When we first met Foley, he was a puppy, and soon became known as the first PacifiPuppy. He was a small ball of fur who was only 14-inches tall when sitting on his hind legs.
It’s been a few months and now that puppy has grown and has gained responsibilities, according to the Canine Companions’ blog chronicling his training.
Foley started his journey to become an assistance dog by learning basic commands such as rolling, walking and sitting in addition to honing his socialization skills.
As he progressed, it was time for Foley to hop into a Chrysler Pacifica minivan and head over to a baseball diamond for a local Little League opening day.
Once he arrived at the ballfield, Foley practiced his commands with distractions in a new environment. He also demonstrated that he could greet people without jumping, licking or pulling on his leash, according to the blog.
Although he wasn’t called in to pinch run, Foley did experience new sights of children playing baseball and the sound of voices over a loudspeaker.

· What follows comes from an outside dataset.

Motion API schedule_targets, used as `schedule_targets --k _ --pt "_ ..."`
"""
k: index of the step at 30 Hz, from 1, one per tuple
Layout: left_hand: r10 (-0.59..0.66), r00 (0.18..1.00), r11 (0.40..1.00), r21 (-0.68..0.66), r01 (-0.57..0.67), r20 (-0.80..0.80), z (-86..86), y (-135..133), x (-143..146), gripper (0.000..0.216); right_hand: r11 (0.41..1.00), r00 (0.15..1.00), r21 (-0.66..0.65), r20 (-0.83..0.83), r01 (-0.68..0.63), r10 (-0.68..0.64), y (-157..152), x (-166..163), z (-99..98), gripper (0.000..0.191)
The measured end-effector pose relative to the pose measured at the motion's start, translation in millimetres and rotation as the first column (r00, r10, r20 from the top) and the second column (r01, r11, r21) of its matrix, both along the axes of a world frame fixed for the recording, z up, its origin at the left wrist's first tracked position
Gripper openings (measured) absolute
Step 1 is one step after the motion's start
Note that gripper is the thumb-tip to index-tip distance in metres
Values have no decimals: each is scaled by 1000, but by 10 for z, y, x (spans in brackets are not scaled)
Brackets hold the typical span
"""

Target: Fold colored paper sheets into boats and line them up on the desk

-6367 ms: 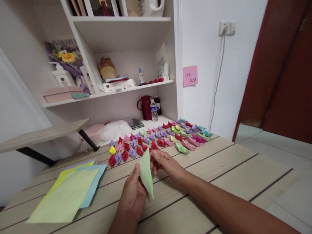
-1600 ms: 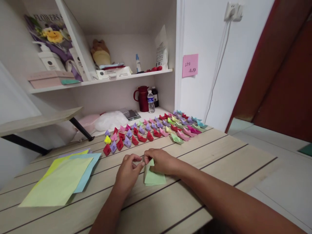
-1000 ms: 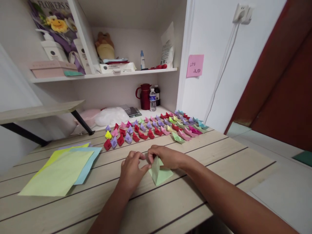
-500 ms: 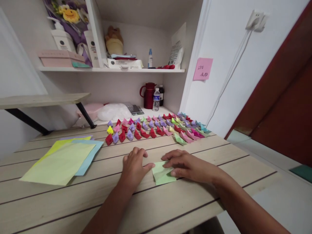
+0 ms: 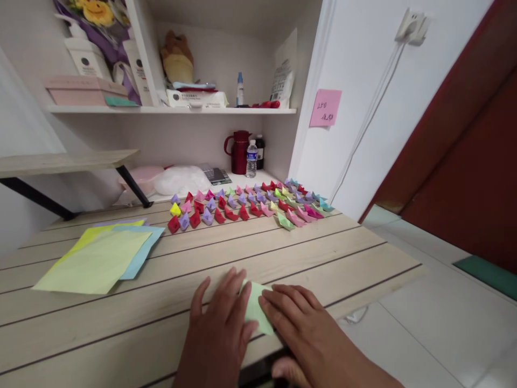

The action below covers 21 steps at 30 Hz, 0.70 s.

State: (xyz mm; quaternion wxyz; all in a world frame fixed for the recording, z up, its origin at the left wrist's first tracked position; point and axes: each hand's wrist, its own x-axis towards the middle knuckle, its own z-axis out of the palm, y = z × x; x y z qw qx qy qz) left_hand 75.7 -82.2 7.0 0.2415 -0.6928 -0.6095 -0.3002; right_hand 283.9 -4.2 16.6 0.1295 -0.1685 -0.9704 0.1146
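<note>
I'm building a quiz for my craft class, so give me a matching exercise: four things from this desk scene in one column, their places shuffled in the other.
Things:
1 folded green paper
2 pink sticky note
3 red jug
4 loose coloured sheets

Places:
A on the wall
B on the table, far left
C pressed under the left hand and right hand
D beside a water bottle

Pairs: 1-C, 2-A, 3-D, 4-B

Green folded paper [image 5: 254, 308] mostly hidden beneath left hand [image 5: 218, 337] and right hand [image 5: 310, 338]
</note>
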Motion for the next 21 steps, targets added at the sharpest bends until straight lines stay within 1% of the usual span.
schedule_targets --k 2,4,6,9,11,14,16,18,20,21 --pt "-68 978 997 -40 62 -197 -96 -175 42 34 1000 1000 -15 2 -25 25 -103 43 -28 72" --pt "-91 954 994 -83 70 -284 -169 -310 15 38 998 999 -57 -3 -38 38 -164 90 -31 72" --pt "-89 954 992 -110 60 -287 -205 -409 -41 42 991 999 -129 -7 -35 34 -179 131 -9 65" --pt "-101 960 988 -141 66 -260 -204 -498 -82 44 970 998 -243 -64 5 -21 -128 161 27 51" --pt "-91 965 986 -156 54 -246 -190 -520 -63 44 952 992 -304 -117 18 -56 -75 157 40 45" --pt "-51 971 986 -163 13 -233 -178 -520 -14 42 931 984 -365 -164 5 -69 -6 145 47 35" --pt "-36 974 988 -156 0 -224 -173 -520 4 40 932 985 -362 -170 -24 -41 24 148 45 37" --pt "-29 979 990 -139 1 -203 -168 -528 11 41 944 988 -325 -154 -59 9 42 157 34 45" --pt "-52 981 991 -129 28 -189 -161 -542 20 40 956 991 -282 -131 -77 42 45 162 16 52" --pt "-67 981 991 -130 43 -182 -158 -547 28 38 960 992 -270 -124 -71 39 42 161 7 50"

Foley worked on his socialization skills further at a farmer’s market where he learned that he shouldn’t be distracted by the crowds – who tried to pet him even though he was wearing a puppy vest – and to avoid the temptation of eating popcorn that fell on the ground.
He also has taken a day trip to the big city. Foley attended a work conference in San Francisco where he had new experiences such as hearing sirens and other sounds of the city, walking over different surfaces, riding in elevators and encounters with pigeons.
These are just some of Foley’s training exercises that are being chronicled in the blog, and on Chrysler’s Facebook, Instagram and Twitter feeds and with posts using the #RaisingFoley and #FoleyFriday hashtags.
These posts bring attention to the time and $50,000 it costs to raise, train, place and support a certified Canine Companion assistance dog.
There are currently hundreds of children, veterans and adults with physical disabilities who are on the waitlist to receive a trained assistance dog from Canine Companions. These dogs, which are provided to qualified people free of charge, undergo two years of training to be fully trained.